» **YOUR TASK**
In the data that follows, every line containing the word "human" should be returned.
-------- DATA FOR THIS EXERCISE --------
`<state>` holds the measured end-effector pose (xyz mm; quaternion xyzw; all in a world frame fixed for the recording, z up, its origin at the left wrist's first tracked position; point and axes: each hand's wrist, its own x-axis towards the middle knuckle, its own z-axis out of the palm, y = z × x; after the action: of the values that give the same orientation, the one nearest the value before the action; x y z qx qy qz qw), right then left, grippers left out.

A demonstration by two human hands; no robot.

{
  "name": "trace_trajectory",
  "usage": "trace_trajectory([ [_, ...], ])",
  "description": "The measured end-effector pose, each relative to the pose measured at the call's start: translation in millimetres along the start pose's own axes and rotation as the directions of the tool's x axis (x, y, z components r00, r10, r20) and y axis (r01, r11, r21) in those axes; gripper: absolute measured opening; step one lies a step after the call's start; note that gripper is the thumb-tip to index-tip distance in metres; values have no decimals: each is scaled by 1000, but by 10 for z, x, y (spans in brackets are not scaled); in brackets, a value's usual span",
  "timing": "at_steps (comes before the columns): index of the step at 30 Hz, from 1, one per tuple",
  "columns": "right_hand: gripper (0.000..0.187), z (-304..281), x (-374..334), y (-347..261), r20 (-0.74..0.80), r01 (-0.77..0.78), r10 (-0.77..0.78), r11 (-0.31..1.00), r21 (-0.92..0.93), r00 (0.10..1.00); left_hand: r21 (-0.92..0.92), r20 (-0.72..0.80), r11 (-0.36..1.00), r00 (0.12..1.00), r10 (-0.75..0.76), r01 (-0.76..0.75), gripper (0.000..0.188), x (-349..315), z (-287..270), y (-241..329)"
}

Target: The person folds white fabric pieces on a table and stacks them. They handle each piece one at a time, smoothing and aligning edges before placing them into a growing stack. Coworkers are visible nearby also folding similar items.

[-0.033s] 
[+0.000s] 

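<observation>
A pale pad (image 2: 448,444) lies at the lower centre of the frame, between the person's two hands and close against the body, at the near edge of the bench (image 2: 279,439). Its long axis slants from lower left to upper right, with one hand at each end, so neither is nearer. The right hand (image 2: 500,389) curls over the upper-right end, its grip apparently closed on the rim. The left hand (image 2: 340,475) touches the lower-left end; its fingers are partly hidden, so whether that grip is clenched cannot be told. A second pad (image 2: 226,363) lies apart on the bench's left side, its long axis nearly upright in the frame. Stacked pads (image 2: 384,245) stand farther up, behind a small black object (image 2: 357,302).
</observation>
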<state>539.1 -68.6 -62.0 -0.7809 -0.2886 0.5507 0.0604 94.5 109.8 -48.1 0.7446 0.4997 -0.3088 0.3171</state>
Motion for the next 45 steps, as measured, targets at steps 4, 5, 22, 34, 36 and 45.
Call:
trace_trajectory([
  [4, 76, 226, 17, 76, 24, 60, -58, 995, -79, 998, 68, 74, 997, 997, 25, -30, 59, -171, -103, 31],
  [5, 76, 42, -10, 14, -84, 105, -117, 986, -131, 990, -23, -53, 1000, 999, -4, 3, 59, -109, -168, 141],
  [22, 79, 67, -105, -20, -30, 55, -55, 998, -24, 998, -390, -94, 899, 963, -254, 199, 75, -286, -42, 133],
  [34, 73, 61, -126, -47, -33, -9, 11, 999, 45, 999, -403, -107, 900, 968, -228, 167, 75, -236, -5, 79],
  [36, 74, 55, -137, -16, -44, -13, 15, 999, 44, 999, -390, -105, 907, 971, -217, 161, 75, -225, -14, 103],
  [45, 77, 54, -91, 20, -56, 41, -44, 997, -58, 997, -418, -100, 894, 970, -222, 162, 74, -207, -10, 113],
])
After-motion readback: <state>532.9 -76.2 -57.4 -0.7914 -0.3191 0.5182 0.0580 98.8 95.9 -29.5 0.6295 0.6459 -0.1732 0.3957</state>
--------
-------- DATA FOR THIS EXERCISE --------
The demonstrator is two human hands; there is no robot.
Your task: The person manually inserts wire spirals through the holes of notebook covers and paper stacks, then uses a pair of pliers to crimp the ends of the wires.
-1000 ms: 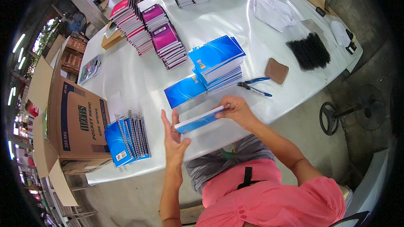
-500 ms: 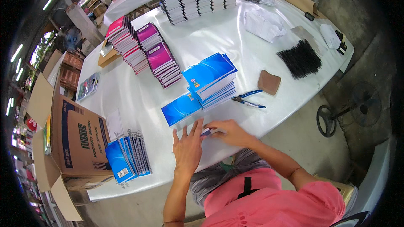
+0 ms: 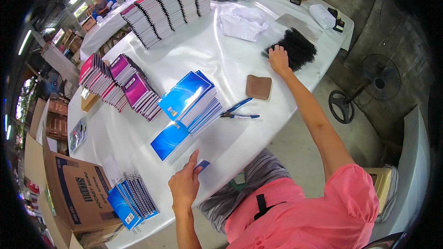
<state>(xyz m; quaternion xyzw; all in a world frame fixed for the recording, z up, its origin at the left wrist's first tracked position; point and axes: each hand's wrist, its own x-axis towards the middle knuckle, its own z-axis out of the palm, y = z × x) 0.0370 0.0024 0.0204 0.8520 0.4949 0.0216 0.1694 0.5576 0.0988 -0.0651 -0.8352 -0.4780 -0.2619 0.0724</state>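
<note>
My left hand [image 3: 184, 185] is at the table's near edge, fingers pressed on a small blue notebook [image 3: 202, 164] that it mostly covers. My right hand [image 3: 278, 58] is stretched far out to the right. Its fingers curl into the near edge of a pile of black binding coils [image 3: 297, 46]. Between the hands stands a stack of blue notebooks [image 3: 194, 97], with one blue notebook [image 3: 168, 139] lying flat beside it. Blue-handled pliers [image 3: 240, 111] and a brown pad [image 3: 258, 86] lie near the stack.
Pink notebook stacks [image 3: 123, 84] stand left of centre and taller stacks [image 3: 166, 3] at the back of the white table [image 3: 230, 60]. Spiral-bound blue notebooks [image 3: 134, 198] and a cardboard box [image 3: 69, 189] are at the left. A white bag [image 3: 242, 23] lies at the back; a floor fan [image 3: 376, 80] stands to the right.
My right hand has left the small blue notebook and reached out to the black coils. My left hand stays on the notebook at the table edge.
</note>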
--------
» **SOLUTION TO THIS EXERCISE**
A demonstration by two human hands; no robot.
The demonstrator is two human hands; there is no robot.

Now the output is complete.